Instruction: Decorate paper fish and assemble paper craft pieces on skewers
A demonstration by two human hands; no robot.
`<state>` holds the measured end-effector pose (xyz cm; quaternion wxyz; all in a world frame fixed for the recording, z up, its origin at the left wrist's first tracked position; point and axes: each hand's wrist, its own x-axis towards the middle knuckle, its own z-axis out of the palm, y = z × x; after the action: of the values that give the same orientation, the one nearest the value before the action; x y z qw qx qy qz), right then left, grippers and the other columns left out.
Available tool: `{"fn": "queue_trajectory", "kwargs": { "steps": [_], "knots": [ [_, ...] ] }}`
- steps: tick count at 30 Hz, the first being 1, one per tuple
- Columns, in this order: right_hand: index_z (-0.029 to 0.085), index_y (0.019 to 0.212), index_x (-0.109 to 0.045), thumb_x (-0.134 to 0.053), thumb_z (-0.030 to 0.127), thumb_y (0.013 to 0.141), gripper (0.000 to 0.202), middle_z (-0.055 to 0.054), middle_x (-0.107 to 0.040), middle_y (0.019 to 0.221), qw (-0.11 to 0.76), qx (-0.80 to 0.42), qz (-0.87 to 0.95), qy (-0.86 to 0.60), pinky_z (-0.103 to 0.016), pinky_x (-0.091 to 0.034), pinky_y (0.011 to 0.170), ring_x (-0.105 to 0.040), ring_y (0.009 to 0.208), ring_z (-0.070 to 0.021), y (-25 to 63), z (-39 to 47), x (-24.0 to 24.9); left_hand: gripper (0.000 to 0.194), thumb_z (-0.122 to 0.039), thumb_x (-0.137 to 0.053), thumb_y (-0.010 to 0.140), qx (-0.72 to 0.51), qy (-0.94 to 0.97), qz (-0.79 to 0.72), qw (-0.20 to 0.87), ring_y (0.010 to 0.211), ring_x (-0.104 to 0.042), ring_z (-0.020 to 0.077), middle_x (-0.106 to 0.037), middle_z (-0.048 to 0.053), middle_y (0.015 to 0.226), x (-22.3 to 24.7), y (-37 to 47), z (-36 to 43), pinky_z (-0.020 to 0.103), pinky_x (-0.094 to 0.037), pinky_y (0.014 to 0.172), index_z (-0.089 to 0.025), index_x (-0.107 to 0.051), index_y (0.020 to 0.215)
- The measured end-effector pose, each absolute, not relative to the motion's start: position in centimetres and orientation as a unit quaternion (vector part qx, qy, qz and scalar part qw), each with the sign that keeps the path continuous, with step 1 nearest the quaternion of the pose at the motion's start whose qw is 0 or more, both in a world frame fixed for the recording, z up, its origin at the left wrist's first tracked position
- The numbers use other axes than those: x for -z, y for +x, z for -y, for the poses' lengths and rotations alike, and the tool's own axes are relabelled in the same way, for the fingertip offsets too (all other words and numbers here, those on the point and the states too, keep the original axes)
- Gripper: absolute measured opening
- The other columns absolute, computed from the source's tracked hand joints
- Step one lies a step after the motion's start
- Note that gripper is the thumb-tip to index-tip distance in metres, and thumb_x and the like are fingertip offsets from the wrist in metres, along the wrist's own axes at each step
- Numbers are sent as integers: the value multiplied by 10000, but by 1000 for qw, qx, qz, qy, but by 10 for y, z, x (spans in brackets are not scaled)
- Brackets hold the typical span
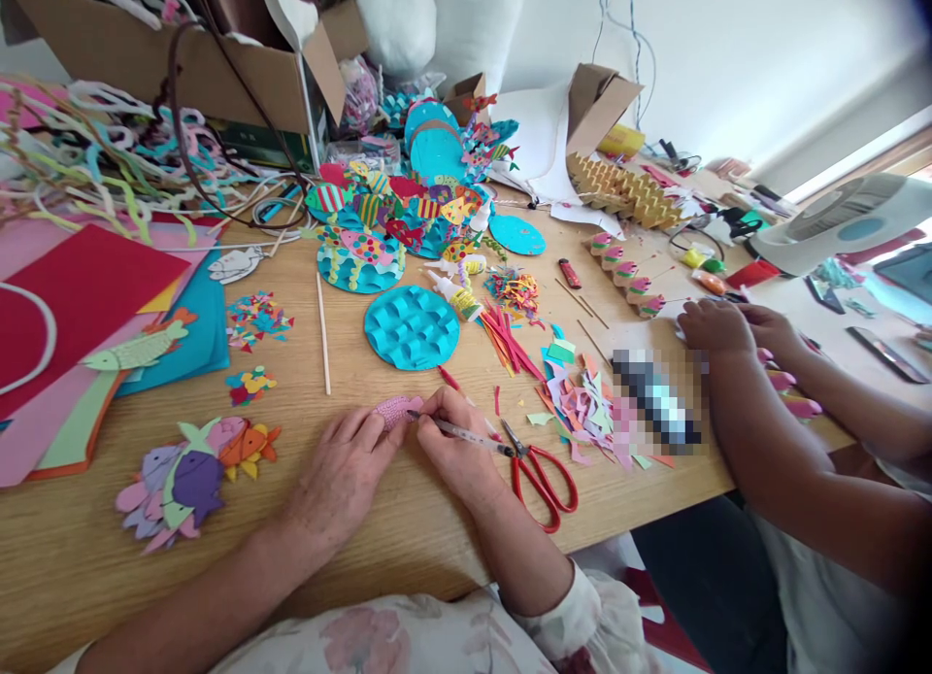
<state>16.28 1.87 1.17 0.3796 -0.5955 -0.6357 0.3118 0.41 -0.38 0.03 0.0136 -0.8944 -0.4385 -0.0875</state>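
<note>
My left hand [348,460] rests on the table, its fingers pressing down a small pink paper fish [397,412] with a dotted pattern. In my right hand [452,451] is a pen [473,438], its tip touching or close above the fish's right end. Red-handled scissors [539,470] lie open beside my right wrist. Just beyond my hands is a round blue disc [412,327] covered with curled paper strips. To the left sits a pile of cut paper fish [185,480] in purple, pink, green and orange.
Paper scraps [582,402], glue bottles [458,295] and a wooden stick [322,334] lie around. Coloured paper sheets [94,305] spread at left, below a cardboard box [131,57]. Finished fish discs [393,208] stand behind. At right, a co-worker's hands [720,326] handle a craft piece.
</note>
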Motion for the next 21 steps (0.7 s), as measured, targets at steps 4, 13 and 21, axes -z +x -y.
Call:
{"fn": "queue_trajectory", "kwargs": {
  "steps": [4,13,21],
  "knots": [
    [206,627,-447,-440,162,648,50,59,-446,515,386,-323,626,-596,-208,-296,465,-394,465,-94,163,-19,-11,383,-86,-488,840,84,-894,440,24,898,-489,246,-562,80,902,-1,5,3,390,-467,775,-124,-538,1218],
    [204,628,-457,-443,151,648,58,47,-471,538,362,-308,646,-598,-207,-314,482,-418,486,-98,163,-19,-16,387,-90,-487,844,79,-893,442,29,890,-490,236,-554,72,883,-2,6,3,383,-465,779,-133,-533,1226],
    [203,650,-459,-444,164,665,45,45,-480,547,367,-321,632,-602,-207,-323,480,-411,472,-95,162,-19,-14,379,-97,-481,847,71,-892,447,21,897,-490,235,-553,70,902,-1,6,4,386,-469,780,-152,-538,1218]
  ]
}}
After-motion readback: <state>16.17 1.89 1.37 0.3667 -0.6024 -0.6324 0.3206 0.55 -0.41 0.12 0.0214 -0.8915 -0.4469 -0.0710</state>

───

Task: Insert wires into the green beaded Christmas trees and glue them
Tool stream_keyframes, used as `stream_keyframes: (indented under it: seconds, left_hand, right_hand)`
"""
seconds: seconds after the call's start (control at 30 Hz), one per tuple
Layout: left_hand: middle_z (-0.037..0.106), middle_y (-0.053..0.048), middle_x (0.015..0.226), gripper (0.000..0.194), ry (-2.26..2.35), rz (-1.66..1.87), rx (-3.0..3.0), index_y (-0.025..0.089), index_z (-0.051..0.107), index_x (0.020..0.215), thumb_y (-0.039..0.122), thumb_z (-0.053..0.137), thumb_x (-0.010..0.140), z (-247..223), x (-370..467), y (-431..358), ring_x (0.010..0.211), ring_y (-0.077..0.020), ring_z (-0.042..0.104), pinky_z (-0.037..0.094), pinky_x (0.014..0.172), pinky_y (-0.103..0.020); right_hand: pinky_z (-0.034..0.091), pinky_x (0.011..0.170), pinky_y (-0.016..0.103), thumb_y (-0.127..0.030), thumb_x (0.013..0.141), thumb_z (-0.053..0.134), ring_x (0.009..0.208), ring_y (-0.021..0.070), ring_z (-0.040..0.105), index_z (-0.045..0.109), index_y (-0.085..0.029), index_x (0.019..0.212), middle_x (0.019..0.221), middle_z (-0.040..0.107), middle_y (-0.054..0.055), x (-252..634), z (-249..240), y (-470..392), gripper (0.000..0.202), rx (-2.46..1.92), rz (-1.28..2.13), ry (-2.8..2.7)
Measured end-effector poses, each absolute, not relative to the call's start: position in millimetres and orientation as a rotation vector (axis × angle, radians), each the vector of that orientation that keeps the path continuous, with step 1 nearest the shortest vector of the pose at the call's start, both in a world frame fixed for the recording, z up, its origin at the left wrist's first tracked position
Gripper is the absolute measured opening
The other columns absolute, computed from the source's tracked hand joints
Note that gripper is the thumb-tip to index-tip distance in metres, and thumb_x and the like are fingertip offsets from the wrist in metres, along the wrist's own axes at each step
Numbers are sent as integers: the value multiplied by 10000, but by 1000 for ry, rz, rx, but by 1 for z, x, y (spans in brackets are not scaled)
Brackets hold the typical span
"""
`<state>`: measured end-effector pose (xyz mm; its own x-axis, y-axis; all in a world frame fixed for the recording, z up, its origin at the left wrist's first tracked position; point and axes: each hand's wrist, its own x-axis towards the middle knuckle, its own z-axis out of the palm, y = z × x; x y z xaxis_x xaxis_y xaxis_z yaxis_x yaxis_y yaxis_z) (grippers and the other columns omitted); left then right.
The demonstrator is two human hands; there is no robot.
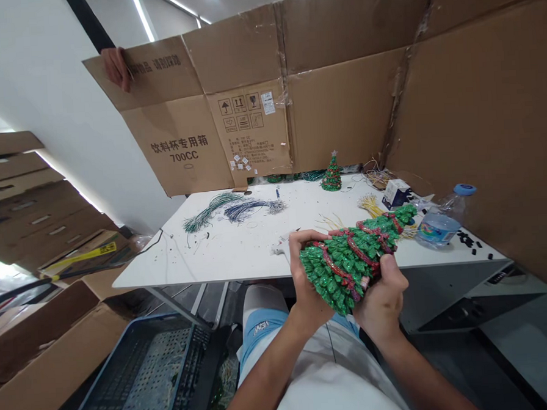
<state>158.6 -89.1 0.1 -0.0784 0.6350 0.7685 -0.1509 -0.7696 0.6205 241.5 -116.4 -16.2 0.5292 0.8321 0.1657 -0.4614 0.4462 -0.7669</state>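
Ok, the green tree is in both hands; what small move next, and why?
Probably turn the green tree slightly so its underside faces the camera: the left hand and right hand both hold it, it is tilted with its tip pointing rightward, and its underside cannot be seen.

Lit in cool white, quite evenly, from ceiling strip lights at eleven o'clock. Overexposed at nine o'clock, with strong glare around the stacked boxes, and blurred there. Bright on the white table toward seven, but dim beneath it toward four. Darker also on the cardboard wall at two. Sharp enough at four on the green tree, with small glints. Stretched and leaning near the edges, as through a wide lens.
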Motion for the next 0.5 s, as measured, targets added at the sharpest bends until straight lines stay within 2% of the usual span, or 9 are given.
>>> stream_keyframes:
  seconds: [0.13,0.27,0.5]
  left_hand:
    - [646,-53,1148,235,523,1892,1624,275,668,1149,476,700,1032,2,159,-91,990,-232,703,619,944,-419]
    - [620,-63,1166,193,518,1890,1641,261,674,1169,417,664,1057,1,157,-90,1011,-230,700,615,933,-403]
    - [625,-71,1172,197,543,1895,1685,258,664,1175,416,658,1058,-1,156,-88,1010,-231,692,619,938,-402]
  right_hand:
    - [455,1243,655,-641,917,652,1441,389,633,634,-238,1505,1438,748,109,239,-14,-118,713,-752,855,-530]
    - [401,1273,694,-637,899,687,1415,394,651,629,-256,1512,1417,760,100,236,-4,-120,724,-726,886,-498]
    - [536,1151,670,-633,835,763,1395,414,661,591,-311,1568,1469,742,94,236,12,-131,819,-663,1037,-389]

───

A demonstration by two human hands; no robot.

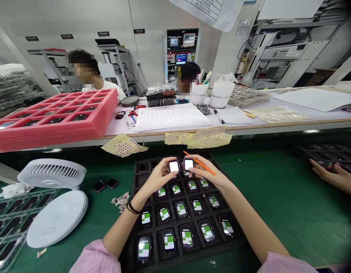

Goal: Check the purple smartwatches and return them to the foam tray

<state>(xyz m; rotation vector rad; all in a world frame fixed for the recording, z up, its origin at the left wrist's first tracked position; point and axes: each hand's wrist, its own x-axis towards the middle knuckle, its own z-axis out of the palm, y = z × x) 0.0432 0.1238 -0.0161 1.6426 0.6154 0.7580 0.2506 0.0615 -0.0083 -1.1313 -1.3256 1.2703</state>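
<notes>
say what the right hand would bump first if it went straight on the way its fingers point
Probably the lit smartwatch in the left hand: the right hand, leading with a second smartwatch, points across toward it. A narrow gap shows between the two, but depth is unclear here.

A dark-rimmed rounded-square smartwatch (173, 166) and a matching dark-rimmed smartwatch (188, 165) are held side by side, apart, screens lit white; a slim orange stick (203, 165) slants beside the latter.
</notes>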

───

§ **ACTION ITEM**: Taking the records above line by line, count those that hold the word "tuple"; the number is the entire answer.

§ **SOLUTION TO THIS EXERCISE**: 2